CI's approach, said Williams, includes a participatory approach with the community and all stakeholders; alternate economics activities (such as microenterprise and ecotourism), and integrated programs that not only lower environmental impact but increase access to primary education and comprehensive health care. "We're interested not just in reproductive health," said Williams, "but also vaccines and diarrheal disease. You want to generate the perception that you're concerned about [clients'] overall welfare."
Approaches and Challenges
In addition to Chiapas, CI has P-E initiatives in Petén, Guatemala, eastern Madagascar, and Sierra Madre, the Philippines. In starting a P-E field project, Williams said, CI assesses local capacity as well as local CI interest. ("Part of my job is being a salesperson for the concept within CI so we can get the program going," Williams said.) After identifying interventions that are tailored to local needs as well as CI's existing strategies, CI forges partnerships with both government and other area NGOs.
"The idea is not to highlight the shortcomings of the government," Williams said, "but to complement their efforts and get them to fill in later." He said that CI's reproductive health and family planning efforts strive to complement existing services by training midwives and local health promoters. They involve men through integrated activities and also work with adolescents.

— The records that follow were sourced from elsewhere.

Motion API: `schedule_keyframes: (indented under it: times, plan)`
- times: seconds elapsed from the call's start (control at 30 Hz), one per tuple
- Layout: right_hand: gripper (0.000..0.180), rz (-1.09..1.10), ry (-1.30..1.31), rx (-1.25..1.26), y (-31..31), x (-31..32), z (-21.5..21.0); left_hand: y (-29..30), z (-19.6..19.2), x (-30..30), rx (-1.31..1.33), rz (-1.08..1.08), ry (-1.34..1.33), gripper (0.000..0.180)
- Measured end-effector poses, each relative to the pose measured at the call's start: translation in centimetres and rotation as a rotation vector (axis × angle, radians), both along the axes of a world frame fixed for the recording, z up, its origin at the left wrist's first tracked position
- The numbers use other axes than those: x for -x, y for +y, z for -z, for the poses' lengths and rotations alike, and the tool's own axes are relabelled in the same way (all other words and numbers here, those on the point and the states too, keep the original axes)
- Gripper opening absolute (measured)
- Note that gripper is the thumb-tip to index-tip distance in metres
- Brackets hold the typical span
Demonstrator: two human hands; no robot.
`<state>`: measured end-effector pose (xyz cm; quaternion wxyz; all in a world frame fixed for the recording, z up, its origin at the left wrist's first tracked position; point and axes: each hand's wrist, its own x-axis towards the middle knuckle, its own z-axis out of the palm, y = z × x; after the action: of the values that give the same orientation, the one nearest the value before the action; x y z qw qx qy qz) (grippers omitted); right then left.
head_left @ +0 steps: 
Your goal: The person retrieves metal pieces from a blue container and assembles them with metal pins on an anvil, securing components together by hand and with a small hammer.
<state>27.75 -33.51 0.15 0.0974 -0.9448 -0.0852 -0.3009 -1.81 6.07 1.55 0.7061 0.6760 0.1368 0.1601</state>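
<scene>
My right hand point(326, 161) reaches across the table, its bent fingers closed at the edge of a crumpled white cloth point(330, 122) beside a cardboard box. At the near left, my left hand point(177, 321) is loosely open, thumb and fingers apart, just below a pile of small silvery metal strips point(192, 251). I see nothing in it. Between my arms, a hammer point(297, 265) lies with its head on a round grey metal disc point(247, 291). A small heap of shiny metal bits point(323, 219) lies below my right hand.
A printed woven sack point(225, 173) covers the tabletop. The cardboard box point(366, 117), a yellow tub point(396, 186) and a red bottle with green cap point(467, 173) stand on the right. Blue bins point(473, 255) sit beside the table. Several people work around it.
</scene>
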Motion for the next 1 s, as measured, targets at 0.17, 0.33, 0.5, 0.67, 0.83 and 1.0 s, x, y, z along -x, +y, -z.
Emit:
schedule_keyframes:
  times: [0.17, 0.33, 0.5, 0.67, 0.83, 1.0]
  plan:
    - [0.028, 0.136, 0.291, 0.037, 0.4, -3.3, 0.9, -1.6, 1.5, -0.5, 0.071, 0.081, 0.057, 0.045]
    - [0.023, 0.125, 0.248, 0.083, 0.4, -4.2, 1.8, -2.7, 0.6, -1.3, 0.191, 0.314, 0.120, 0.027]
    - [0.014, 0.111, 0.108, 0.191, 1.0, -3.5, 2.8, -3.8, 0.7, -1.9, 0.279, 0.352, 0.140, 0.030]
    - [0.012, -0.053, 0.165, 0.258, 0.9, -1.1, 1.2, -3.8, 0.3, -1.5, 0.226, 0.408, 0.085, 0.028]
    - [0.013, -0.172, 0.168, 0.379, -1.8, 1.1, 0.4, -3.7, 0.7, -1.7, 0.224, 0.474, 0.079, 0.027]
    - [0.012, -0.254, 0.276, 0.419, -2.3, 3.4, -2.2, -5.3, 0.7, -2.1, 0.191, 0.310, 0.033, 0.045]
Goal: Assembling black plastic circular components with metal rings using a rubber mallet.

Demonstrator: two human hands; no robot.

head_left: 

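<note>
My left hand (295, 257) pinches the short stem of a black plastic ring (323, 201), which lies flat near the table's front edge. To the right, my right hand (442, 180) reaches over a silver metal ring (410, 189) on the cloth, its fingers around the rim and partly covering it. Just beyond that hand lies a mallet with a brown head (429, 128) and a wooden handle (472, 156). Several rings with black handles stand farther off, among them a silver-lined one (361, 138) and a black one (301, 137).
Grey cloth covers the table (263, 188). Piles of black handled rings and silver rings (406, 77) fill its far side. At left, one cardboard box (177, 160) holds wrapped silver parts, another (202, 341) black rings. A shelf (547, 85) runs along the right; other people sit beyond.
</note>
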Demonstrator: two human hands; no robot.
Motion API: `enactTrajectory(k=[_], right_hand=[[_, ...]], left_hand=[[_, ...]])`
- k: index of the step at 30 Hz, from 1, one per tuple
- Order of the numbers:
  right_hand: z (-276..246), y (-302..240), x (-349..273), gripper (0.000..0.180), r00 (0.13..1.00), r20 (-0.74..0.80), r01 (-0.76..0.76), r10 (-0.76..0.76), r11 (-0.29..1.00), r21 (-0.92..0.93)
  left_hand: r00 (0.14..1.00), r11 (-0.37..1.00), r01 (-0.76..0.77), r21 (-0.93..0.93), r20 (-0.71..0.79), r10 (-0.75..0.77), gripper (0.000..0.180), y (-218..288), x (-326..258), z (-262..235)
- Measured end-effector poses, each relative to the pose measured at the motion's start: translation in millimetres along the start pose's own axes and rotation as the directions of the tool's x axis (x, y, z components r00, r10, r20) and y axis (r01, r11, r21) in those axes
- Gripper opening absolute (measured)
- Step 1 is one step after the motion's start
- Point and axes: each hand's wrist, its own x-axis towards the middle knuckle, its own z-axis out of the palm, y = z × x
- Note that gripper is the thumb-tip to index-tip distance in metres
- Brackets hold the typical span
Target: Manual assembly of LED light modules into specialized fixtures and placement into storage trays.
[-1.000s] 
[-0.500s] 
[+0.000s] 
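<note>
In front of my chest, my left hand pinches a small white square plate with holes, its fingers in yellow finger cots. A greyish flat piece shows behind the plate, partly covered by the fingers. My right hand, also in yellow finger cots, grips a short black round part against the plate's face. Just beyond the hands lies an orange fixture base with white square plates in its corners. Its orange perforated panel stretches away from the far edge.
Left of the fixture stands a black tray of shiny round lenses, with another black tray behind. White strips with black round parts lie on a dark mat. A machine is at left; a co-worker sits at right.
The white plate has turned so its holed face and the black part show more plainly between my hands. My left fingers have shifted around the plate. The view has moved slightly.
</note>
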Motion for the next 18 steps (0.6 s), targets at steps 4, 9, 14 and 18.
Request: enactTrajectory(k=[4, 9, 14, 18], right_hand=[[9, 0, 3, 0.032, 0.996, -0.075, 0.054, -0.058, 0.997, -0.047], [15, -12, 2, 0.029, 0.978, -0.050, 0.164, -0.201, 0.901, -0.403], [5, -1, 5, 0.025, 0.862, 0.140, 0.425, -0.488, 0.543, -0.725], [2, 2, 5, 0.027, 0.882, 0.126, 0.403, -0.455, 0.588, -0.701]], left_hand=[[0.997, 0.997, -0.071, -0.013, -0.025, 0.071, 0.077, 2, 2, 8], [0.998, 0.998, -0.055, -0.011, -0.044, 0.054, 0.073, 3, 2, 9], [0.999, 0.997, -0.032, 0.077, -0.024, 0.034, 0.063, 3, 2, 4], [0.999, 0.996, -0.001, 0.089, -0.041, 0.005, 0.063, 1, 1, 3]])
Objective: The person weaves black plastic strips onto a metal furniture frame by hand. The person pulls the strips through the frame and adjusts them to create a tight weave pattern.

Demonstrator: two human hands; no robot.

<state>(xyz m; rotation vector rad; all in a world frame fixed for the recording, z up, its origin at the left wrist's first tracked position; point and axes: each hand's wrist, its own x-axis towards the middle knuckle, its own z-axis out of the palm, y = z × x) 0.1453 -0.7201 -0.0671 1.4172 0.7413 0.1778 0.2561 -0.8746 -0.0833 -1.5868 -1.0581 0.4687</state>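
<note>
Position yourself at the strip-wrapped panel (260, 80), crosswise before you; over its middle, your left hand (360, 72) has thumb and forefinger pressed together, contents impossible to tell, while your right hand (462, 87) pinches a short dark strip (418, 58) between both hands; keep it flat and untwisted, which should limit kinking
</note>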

Williams said that his biggest challenges include trying to convince field CI offices to become interested in the issue (overcoming the "not my job" complex, as he put it) as well as monitoring and evaluation, struggling with limited time horizons, making an impact on a regional level, and the political instability of host countries.
"Changing fertility rates is not something done overnight," he said. "Even access to contraceptives might not get you results in a three-year grant period." He said the next steps for CI's P-E program are integrating population statistics into their data-collection and analysis as well as developing a sense of urgency about P-E in CI's field support division.